_To do:_
Go line by line through the entries below and count those containing the string "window"; give only the count.

(Records drawn from a dataset)
+ + + + + + +
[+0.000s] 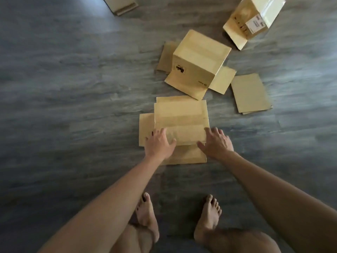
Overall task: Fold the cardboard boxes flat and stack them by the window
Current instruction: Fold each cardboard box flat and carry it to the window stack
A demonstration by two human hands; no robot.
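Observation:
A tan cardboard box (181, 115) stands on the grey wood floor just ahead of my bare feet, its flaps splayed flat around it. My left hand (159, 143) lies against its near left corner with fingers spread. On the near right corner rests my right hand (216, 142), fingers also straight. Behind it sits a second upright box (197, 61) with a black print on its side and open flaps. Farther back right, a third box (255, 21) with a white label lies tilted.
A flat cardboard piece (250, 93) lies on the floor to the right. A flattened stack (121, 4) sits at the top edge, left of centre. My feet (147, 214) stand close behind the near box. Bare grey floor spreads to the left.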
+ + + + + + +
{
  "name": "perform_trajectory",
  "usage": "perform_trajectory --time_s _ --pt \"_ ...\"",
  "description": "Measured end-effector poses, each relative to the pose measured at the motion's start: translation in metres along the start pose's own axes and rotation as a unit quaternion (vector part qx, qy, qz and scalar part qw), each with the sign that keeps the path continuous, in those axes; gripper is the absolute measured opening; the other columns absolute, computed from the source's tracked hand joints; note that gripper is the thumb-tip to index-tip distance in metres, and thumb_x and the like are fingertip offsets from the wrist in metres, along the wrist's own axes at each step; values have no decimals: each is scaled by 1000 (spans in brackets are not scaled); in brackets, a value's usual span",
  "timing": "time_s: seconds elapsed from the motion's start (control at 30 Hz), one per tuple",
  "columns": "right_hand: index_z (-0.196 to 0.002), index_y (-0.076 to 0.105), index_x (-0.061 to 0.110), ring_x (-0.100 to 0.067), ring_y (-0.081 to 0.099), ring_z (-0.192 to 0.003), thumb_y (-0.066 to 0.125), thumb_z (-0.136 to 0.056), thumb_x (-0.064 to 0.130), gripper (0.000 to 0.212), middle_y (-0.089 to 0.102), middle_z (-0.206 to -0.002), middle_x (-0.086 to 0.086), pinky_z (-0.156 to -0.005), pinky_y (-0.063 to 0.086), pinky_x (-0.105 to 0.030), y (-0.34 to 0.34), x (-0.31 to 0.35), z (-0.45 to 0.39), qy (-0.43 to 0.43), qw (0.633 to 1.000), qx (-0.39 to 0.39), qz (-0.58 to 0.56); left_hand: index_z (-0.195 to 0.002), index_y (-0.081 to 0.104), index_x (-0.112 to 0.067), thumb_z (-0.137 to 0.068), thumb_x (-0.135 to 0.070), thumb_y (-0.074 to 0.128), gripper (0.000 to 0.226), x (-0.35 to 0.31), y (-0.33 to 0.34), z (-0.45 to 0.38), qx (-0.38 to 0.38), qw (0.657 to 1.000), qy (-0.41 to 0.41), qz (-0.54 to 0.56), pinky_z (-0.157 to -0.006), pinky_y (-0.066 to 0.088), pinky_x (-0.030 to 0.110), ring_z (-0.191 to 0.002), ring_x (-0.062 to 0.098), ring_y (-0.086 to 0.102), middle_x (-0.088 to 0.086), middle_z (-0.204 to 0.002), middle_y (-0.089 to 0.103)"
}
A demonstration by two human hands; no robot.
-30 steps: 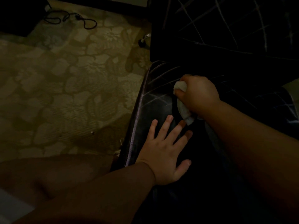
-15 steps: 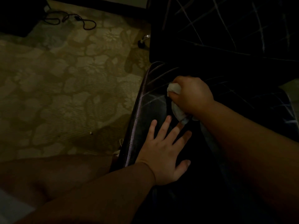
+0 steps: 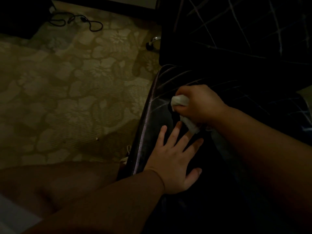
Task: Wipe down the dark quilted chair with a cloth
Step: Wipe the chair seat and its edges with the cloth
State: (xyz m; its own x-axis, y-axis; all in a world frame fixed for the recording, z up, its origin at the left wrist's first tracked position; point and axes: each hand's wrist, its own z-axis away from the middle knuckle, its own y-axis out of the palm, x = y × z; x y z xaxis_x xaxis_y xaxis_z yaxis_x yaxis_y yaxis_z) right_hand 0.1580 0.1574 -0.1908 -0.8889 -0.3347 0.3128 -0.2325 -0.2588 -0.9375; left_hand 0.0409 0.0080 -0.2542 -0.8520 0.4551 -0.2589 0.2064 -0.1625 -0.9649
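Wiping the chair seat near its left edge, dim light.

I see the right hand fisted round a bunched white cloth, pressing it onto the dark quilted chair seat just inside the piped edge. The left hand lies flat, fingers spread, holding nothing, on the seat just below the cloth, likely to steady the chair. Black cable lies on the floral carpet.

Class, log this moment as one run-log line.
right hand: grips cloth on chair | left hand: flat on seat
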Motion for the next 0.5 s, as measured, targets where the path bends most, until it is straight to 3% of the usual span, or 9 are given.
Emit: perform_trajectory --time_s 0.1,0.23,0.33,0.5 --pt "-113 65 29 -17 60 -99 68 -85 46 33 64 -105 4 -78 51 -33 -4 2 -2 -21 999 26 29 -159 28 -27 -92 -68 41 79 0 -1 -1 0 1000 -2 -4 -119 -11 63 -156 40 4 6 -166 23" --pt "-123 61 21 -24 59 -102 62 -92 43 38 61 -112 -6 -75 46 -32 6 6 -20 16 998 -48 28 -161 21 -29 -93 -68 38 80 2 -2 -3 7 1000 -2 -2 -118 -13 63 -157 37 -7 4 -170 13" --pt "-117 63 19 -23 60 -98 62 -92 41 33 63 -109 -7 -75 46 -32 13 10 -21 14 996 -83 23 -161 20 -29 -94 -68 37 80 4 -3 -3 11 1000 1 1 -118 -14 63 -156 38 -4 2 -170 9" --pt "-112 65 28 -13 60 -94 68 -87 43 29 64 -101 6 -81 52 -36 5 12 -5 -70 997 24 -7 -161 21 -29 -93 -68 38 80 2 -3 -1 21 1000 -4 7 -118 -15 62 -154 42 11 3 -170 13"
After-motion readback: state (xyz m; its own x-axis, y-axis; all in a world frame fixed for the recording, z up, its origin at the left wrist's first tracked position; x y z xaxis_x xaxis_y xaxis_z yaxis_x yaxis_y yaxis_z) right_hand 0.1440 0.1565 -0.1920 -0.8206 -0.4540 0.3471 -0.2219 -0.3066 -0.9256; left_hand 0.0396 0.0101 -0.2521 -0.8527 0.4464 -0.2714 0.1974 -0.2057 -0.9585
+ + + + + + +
_The answer:_
2